Australia's forests are burning at a rate unmatched in modern times and causing ecological changes that scientists say are likely irreversible. Amid heat waves and drought linked to climate change, some 40,000 square miles of the island continent has been charred this fire season. The blazes reached into jungles that don't normally burn and forested areas that already had burned at least once in recent years. Government officials plan a major reseeding effort. But scientists say the combination of high temperatures, drought and more frequent wildfires means even fire-adapted forests may not fully recover. New ecosystems would take their place.

  • STATE-NEWSPAPER SETTLEMENT

SANTA FE, N.M. (AP) — The state of New Mexico has agreed to settle a lawsuit filed by a weekly newspaper in Santa Fe that accused the former governor of discrimination and violating the state's public records law. The Albuquerque Journal reported Friday that last year's $360,000 settlement to The Santa Fe Reporter became public last week after a six-month confidentiality period imposed by state law expired. Officials say the agreement comes after the newspaper won a court ruling in 2017 that said Gov. Susana Martinez violated the state Inspection of Public Records Act. Martinez appealed. Officials say the state agreed to drop the appeal after reaching an agreement.

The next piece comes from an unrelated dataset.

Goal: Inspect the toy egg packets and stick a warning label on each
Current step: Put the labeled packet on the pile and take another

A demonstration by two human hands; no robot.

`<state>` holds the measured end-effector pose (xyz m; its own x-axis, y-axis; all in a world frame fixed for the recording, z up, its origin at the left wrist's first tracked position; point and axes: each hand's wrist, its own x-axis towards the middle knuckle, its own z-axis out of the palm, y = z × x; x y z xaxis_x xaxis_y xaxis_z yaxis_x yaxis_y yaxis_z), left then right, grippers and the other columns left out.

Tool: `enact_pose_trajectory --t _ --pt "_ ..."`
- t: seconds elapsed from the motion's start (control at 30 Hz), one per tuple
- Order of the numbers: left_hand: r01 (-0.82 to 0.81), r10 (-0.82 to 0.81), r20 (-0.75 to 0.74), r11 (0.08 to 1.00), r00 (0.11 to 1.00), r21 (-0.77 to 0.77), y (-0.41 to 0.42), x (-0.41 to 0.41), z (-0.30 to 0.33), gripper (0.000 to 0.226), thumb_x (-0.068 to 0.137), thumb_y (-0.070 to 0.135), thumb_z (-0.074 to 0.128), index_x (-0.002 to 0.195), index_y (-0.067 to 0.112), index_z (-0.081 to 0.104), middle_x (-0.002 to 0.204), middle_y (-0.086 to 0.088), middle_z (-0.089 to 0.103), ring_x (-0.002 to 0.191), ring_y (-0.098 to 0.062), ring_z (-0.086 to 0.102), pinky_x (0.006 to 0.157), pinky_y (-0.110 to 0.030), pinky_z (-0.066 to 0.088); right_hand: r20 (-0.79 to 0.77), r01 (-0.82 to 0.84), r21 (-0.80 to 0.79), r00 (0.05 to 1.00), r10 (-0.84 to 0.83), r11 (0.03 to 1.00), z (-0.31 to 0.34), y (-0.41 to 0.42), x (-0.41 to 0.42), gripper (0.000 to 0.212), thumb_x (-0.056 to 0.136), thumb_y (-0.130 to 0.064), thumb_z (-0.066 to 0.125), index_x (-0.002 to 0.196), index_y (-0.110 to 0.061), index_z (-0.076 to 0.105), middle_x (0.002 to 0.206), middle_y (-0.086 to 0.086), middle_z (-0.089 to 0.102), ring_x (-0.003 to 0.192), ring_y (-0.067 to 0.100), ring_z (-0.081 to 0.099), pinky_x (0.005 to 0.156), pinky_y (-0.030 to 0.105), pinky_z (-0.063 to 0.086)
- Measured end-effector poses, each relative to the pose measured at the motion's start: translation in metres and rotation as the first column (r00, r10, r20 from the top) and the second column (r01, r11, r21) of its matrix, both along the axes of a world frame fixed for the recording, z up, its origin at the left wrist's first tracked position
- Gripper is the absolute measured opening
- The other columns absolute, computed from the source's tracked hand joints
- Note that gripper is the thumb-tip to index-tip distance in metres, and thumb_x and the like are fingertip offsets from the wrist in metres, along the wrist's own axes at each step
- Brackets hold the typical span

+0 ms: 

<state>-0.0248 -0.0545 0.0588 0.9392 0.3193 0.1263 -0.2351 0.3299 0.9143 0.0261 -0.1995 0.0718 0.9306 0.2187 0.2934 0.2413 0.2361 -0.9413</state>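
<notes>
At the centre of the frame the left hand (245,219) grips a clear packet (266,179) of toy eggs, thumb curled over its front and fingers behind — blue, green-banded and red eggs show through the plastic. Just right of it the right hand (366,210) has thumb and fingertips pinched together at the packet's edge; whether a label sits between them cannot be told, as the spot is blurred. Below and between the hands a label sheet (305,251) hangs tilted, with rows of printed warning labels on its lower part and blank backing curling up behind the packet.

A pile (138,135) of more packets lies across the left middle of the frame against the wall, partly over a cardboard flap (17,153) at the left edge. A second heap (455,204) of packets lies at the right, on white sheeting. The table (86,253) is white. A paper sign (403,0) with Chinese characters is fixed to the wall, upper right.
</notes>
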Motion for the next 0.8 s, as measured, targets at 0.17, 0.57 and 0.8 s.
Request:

  • RECREATIONAL MARIJUANA-NEW MEXICO

SANTA FE, N.M. (AP) — New Mexico would legalize recreational marijuana sales without exceptions for dissenting cities and counties under a rebooted proposal from legislators that stresses small business opportunities and easy access to pot for 80,000 current medical cannabis patients. Legalization for the first time enjoys the full support of second-year Democratic Gov. Michelle Lujan Grisham. The system aims to stamp out the black market and avoid a regulatory patch-quilt, while giving local jurisdictions the right to levy their own taxes on marijuana sales. Every recreational dispensary would be required to offer medical marijuana to patients who qualify under a long list of medical conditions.

  • ALBUQUERQUE-INTRUDER SHOT

Albuquerque police say a person is dead after reportedly being shot by a homeowner as the person was allegedly trying to break into a home. The Police Department didn't immediately release the identity or other information about the person  fatally shot late Friday night in northwest Albuquerque or additional information about the circumstances of the incident.